■ Exercise requirements ■
Of the lines in the data below, write out exactly those from the one holding "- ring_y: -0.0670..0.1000" through the one holding "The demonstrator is", both included.
====================
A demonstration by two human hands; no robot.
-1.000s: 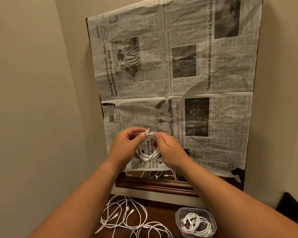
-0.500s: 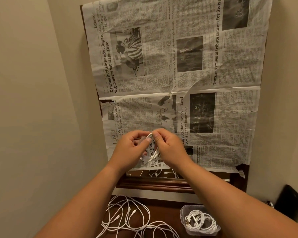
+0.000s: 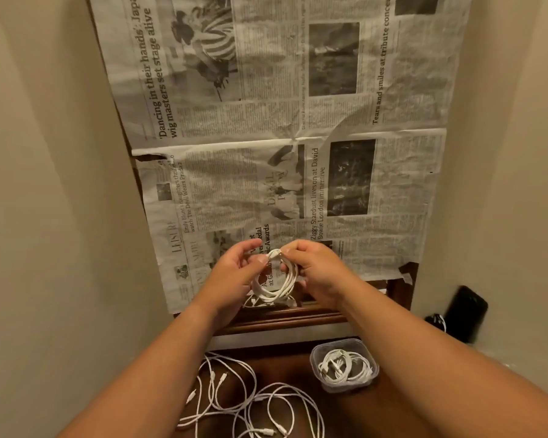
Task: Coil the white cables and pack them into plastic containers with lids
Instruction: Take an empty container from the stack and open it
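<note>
- At frame centre, our left hand (image 3: 234, 275) and right hand (image 3: 318, 275) both grip a coiled white cable (image 3: 287, 284), fingers curled round its loops; the right pinches its plug end.
- Lower right, a clear plastic container (image 3: 371, 376) holds another coil (image 3: 342, 368).
- Lower centre, loose cables (image 3: 234, 390) sprawl on dark wood.
- Behind hangs newspaper (image 3: 266, 121).
</note>
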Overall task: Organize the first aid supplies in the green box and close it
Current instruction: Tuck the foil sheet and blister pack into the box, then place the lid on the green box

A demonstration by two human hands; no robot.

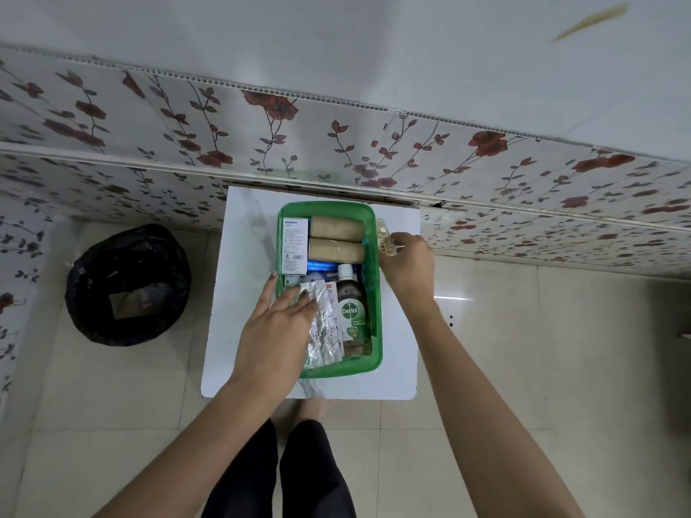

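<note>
Currently, our right hand (409, 265) pinches a small packet (387, 239) just right of the green box (375, 293) at frame centre, while our left hand (278, 323), fingers spread, presses the foil strips (327, 327) inside.

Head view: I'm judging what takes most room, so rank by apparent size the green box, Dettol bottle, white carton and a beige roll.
1. green box
2. Dettol bottle
3. white carton and beige roll: too alike to rank.
</note>
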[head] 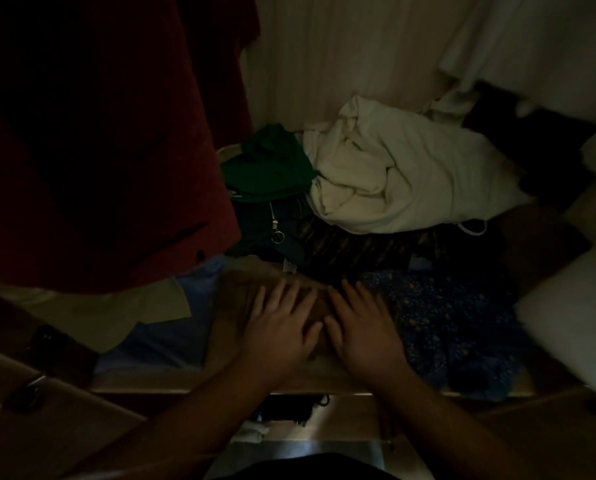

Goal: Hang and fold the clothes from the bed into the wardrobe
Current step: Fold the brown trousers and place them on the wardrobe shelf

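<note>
Your left hand (278, 330) and right hand (363, 327) lie flat, fingers spread wide, pressing a brown garment (234, 306) on the wardrobe shelf (192, 382). Behind it sits a cream bundle (393, 171); a blue patterned cloth (456, 327) is right of it.

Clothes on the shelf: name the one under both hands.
The brown garment: left hand and right hand lie flat on it. The blue patterned one lies just right, untouched.

Clothes-strewn wardrobe shelf (324, 384)

2 bare forearms, left hand (278, 326), right hand (363, 326), no sleeves visible
</note>
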`<action>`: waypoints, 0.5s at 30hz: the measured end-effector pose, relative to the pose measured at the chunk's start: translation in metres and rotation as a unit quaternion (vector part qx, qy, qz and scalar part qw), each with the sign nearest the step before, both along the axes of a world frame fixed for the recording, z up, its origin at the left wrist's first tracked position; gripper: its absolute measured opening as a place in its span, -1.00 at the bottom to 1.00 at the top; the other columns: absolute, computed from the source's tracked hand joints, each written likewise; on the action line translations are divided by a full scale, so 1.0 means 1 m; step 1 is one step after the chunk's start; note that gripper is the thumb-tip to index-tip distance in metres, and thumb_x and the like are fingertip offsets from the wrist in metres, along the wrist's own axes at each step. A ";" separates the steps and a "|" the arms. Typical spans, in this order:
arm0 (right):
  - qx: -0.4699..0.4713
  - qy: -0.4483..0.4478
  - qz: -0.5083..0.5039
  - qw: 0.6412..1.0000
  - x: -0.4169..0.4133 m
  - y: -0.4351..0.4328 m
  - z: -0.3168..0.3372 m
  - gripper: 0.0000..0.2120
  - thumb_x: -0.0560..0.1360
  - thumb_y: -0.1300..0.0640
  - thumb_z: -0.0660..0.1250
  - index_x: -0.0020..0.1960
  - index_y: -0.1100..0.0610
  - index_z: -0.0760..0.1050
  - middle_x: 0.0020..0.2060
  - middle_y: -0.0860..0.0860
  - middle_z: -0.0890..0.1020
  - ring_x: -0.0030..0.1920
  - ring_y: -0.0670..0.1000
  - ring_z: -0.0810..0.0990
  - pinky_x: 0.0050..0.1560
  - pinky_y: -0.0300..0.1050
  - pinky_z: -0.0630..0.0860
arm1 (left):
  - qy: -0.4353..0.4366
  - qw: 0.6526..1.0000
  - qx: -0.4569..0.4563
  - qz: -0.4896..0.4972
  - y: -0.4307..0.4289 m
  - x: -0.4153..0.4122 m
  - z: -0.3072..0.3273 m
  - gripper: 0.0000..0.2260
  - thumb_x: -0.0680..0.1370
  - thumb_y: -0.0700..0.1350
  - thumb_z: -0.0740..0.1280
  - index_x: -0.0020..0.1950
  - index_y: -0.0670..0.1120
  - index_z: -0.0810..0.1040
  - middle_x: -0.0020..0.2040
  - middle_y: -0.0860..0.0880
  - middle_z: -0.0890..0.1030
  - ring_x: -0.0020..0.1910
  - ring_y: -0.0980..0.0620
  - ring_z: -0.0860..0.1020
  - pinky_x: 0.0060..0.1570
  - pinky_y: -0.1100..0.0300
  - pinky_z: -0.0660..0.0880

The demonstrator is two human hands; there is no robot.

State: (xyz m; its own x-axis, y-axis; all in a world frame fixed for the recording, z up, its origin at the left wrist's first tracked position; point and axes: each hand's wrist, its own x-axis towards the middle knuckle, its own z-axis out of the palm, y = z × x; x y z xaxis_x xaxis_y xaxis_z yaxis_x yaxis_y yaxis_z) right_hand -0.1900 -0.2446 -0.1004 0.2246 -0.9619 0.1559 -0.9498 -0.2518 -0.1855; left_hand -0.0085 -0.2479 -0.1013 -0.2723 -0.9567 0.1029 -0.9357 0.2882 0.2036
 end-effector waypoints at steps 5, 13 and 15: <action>0.046 -0.008 -0.013 0.999 -0.006 0.011 -0.033 -0.41 0.57 -0.18 0.06 0.56 -0.01 0.23 0.51 0.08 0.34 0.51 0.13 0.28 0.49 0.14 0.23 | -0.044 0.999 0.017 -0.002 0.009 -0.005 -0.025 -0.46 0.52 0.21 0.16 0.47 0.05 0.44 0.43 -0.12 0.48 0.44 -0.16 0.38 0.42 -0.23 0.22; 0.044 -0.019 -0.028 0.998 -0.006 0.016 -0.027 -0.44 0.62 -0.19 0.04 0.56 -0.01 0.23 0.52 0.03 0.32 0.54 0.09 0.21 0.47 0.16 0.24 | -0.024 0.999 -0.008 -0.023 0.009 0.000 -0.018 -0.46 0.54 0.21 0.11 0.45 0.03 0.46 0.42 -0.13 0.49 0.43 -0.17 0.40 0.43 -0.23 0.20; 0.027 -0.015 -0.041 0.999 -0.007 0.023 -0.017 -0.44 0.62 -0.19 0.02 0.56 -0.01 0.22 0.52 0.03 0.32 0.55 0.09 0.19 0.49 0.18 0.20 | -0.030 0.999 -0.018 -0.013 0.011 0.000 -0.011 -0.44 0.54 0.24 0.08 0.46 0.03 0.45 0.42 -0.13 0.49 0.44 -0.18 0.38 0.44 -0.26 0.17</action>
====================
■ Response to this task ■
  - ring_y: -0.0670..0.1000
  - ring_z: -0.0810..0.0990
  - pinky_x: 0.0050..0.1560
  - pinky_y: -0.0300..0.1050
  - pinky_z: -0.0630..0.0860
arm1 (left):
  - qy: -0.4353..0.4366
  - qw: 0.6526..1.0000
  - qx: -0.4569..0.4563
  - qz: -0.4896..0.4972
  - y: -0.4307..0.4289 m
  - x: -0.4153..0.4122 m
  - z: -0.3072..0.3273 m
  - gripper: 0.0000..0.2260
  - thumb_x: -0.0680..0.1370
  - thumb_y: -0.0700..0.1350
  - thumb_z: -0.0740..0.1280
  - index_x: -0.0020..0.1950
  - index_y: -0.0670..0.1120
  - index_z: -0.0810..0.1040
  - middle_x: -0.0020..0.2040
  - middle_y: -0.0860..0.0880
  - middle_z: -0.0890..0.1030
  - ring_x: -0.0020..0.1910
  - ring_y: -0.0980..0.0620
  - ring_z: -0.0860..0.1020
  - pinky_x: 0.0060..0.1570
  - pinky_y: -0.1100..0.0300
  - pinky_z: -0.0660..0.0880

The demonstrator is two human hands; there is no robot.

What was asked now has a complete answer.